The Rise of Theological Liberalism

To understand our present predicament, we must understand the line between the Reformation and where we now stand. That great dividing line is modernity. After the Enlightenment, an open denial or suspicion of the supernatural arose. Theological truth claims were either undermined or rejected out of hand. Higher criticism of the Scripture said the Bible should be considered just like any other book from antiquity. From the perspective of the intellectual leadership of the age, you can have intellectual respectability or doctrinal Christianity, but not both.

How did churches respond? The first to succumb to theological liberalism were the state churches of Europe and the mainstream Protestant churches in the United States. They understood their identity as standing in the center of culture. Once they defined themselves in that way, as the intellectual culture changed, they had to change with it to maintain their place in the center of society.

The second response was that of pietism. The pietist churches effectively redefined Christianity in terms of feeling rather than truth claims. They were able to absorb theological liberalism, but for a long time maintained their pietistic forms. The change was less visible than what took place in the liberal churches, but after a century or even less of the modern age, pietism had largely abandoned all its theological truth claims.

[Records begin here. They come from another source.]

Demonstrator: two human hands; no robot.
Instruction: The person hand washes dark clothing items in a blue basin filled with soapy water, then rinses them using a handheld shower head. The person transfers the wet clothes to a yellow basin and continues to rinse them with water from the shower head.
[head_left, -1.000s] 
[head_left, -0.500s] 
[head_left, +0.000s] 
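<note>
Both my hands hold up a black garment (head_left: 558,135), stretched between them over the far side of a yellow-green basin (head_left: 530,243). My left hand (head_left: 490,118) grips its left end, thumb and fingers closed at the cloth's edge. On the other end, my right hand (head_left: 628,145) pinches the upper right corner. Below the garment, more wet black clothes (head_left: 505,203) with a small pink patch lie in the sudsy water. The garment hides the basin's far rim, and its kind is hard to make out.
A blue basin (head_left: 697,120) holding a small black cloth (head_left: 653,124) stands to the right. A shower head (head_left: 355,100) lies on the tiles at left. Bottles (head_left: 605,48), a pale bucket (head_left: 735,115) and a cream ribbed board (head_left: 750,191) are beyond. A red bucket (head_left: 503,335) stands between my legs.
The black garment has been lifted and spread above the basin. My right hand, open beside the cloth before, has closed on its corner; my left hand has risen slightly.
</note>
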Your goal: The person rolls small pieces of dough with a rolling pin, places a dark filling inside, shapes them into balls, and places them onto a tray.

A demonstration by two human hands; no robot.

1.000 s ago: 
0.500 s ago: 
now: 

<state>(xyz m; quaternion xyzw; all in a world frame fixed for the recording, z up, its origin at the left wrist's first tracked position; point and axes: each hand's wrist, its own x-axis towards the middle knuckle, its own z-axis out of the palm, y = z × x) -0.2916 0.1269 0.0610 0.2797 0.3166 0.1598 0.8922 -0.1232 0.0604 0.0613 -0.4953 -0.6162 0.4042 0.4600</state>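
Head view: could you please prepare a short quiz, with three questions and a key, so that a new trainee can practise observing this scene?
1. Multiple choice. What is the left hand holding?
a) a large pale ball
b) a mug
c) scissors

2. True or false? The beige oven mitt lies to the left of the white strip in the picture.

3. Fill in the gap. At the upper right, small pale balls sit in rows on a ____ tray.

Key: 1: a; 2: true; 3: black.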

The third pattern was that of the separatists or the free churches and some of the most clearly confessional churches. What makes these churches distinct from the state churches or the mainline churches is that they never, self-consciously, believed they were at the center of society. Thus, these churches were in a better position to be a minority over against the larger society.

Orthodoxy survived longer in these churches, but these churches weren’t at all immune from the challenge of theological liberalism. One of the clearest examples is the British Baptist Union. In the middle decades of the 19th century, it was still overwhelmingly orthodox. In fact, they were so sure they were orthodox that they didn’t detect the liberalism beginning in their own churches and schools. Yet by the end of the 19th century, the stage was set for a total liberal victory.

The great Baptist preacher Charles Spurgeon fought a valiant fight to stop theological liberalism within the British Baptist Union. We now know, however, that theological liberalism had already become more widespread. Spurgeon fought bravely, but it was too late.

The Southern Baptist Convention’s Response

We can learn lessons from similar situations in the SBC. Like Spurgeon, many conservative Southern Baptists were late to see the problem. Many Southern Baptists assumed our schools and our pastors couldn’t be liberal. Our own form of pietism was widespread, and many Southern Baptists assumed we couldn’t have that kind of theological problem.

But beginning even in the early decades of the 20th century, on a slower timeframe than that of the state churches, theological liberalism came into our schools. Just a few professors given to theological liberalism influenced generations to come, and Southern Baptists learned to their own surprise that theological liberalism had moved from the schools into the pulpits.

The SBC was in its own doctrinal downgrade. By the 1970s, the question was, “Are we already too late?” The SBC was following the pattern of mainline Protestantism, just much more slowly. So the question was, “Is there time to recover the denomination?” There was a clear core of leaders who understood the problem, but they were outside the denominational power structure. Still, they began networking among pastors and laypeople who shared their theological concerns.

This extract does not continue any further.